Los rollos de canela son un deleite clásico en la repostería que han ganado popularidad en todo el mundo. Con un rendimiento de entre 10 a 12 piezas, estas delicias bien pueden ser el centro de atención en cualquier mesa. Preparar rollos de canela no solo es un proceso culinario; es una experiencia que combina técnica y pasión. La elaboración total lleva alrededor de 35 minutos de preparación, además del tiempo de levado y horneado, lo que asegura que, aunque requiera paciencia, cada bocado valga la pena.

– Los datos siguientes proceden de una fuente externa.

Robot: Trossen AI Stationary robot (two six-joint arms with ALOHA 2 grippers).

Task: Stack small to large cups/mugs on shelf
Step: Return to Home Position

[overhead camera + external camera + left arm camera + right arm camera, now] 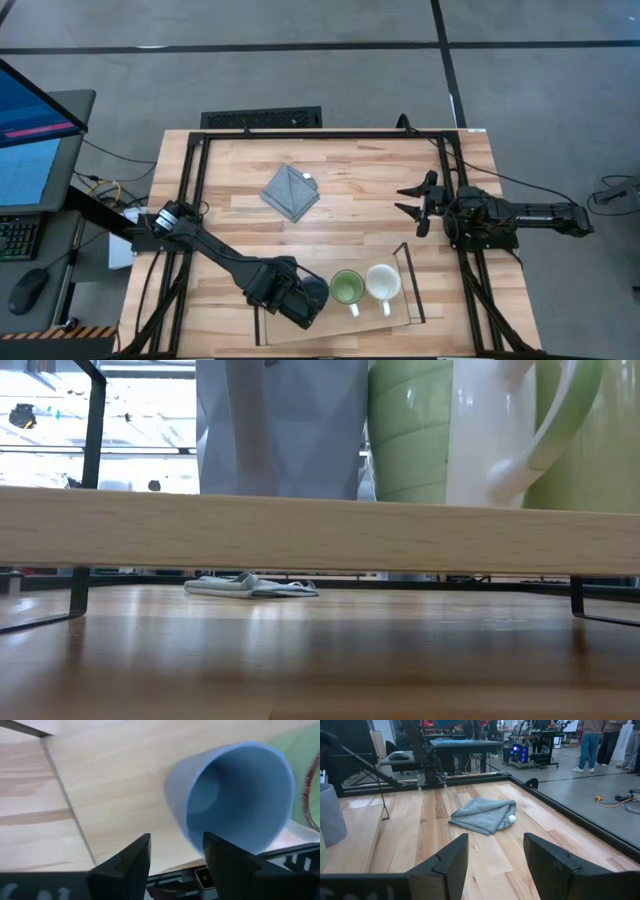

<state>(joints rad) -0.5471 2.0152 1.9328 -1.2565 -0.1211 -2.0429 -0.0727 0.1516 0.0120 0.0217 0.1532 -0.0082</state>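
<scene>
Shelf (412, 290): at the table's (350, 165) 6 o'clock edge.
Mugs: all three stand in a row on the shelf. The blue mug (235, 795) is at the 9 o'clock end, the green mug (346, 288) is in the middle, and the cream mug (382, 282) is at the 3 o'clock end.
Left gripper (176, 840): over the shelf, fingers apart and holding nothing, with the blue mug just ahead of the tips.
Right gripper (402, 200): near the table's 3 o'clock edge, fingers spread and empty.
Cloth (290, 192): grey and folded, toward 12 o'clock from the shelf and well apart from it.
</scene>
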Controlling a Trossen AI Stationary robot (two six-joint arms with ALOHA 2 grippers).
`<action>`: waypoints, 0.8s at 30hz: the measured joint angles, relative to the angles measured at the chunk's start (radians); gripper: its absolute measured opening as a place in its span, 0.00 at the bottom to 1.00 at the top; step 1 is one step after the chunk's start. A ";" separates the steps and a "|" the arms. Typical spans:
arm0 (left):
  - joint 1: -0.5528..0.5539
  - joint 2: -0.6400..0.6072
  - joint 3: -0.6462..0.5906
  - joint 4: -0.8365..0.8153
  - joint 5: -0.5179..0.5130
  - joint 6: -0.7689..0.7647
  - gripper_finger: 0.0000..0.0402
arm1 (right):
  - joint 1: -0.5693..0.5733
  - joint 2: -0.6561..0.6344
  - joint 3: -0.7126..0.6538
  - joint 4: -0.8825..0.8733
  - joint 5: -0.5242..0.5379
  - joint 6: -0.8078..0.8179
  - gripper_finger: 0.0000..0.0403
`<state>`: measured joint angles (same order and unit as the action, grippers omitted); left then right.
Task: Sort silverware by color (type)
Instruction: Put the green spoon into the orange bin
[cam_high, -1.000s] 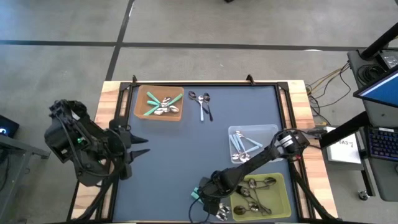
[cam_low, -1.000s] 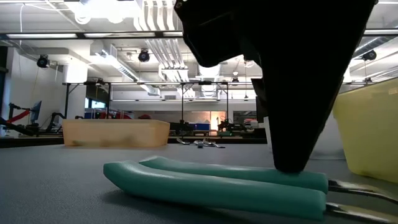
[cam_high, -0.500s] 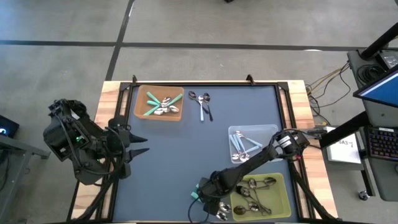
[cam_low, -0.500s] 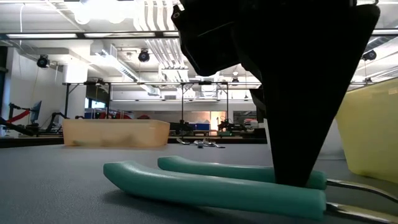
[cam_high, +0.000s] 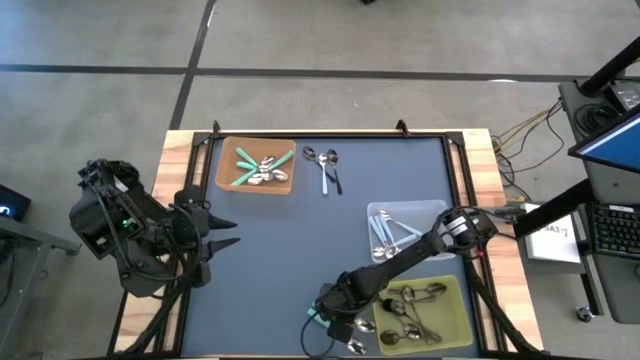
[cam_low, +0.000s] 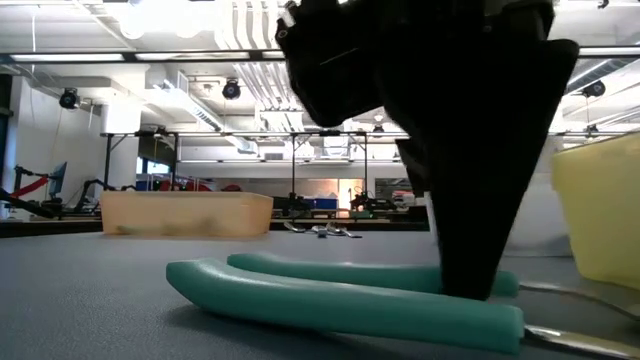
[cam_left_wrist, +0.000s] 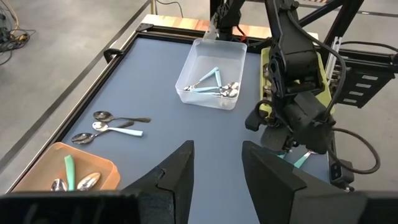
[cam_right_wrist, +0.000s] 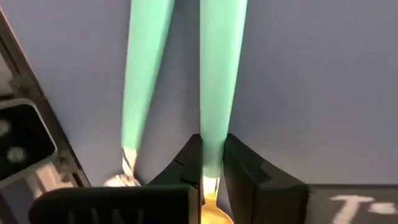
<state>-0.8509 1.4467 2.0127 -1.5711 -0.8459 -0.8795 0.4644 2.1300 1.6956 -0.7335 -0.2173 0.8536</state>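
Spoons with teal-green handles, two of them (cam_low: 340, 300), lie on the mat just beside the yellow-green bin (cam_high: 425, 312), at the table's near edge. The right gripper (cam_right_wrist: 212, 163) clamps one handle, probably to carry it to the tan bin (cam_high: 256, 166) far across, where other teal ones sit. The left gripper (cam_left_wrist: 214, 165) waits with its fingers apart, well away from the yellow-green bin.

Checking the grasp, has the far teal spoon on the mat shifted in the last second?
Yes. In the low view the far teal spoon slid left, its tip now nearer the wooden bin, pinched by the right gripper.
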 joint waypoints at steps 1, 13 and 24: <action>0.000 0.000 0.000 0.000 0.000 0.000 0.29 | -0.002 -0.005 0.008 -0.012 -0.001 -0.012 0.07; 0.001 0.005 -0.075 0.007 -0.033 -0.127 0.29 | -0.093 -0.088 0.194 -0.250 0.157 -0.263 0.07; 0.007 0.008 -0.326 0.197 -0.090 -0.361 0.29 | -0.213 -0.113 0.439 -0.467 0.312 -0.480 0.08</action>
<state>-0.8440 1.4544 1.6865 -1.3741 -0.9358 -1.2408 0.2510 2.0167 2.1344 -1.2007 0.0943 0.3737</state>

Para comenzar, es fundamental preparar la masa correctamente. Se necesita una combinación precisa de 500 gramos de harina de trigo, 250 mililitros de leche tibia, 7 gramos de levadura seca, 70 gramos de azúcar, un huevo, 70 gramos de mantequilla sin sal, una cucharadita de extracto de vainilla y una cucharadita de sal. La activación de la levadura es crucial; se recomienda calentar la leche hasta que esté tibia, asegurando que no supere temperaturas perjudiciales para la levadura. Al mezclar la levadura con la leche y un poco de azúcar, se debe observar una capa de espuma en unos diez minutos, indicando que está activa.
La mezcla de harina, sal, azúcar y la combinación de ingredientes húmedos formará una masa que, tras un amasado meticuloso de entre diez y quince minutos, se convertirá en una masa elástica y suave. Un truco útil es evitar agregar demasiada harina, ya que esto puede alterar la textura final del producto.
El siguiente paso es la preparación del relleno, que combina 90 gramos de mantequilla, 150 gramos de azúcar mascabado, dos cucharadas de canela molida y una pizca de sal. Esta mezcla, al ser untada sobre la masa extendida en un rectángulo de aproximadamente 40 por 30 centímetros, aporta un sabor cálido y rico. Al enrollar la masa cuidadosamente y dividirla en porciones, se logrará que cada rodillo mantenga el aire necesario para expandirse durante el horneado.
El segundo levado, que dura entre 35 y 50 minutos, es decisivo para que los rollos obtengan una textura esponjosa. Al finalizar este período, y tras hornear a 180 °C entre 22 y 27 minutos, los rollos deberían estar dorados y listos para disfrutar.
Para coronar estas delicias, la creación de un glaseado a base de 120 gramos de queso crema, 40 gramos de mantequilla, 100 gramos de azúcar glass y un toque de leche, enriquecerá la experiencia gustativa. Aplicar el glaseado mientras los rollos aún están tibios permitirá que se absorba un poco en las capas, añadiendo una densidad cremosa.
Es vital recordar que evitar un exceso de cocción mantendrá la humedad y suavidad en el interior de los rollos. Este proceso se vuelve una danza de precisión y amor por la gastronomía, donde cada paso, desde la mezcla inicial hasta el último toque de glaseado, cuenta.
Este artículo resalta un contexto vital para los amantes de la pastelería en 2026, y aunque los detalles abordan la técnica y la pasión en la elaboración de los rollos de canela, el proceso es atemporal y continúa siendo celebrado en cocinas alrededor del mundo.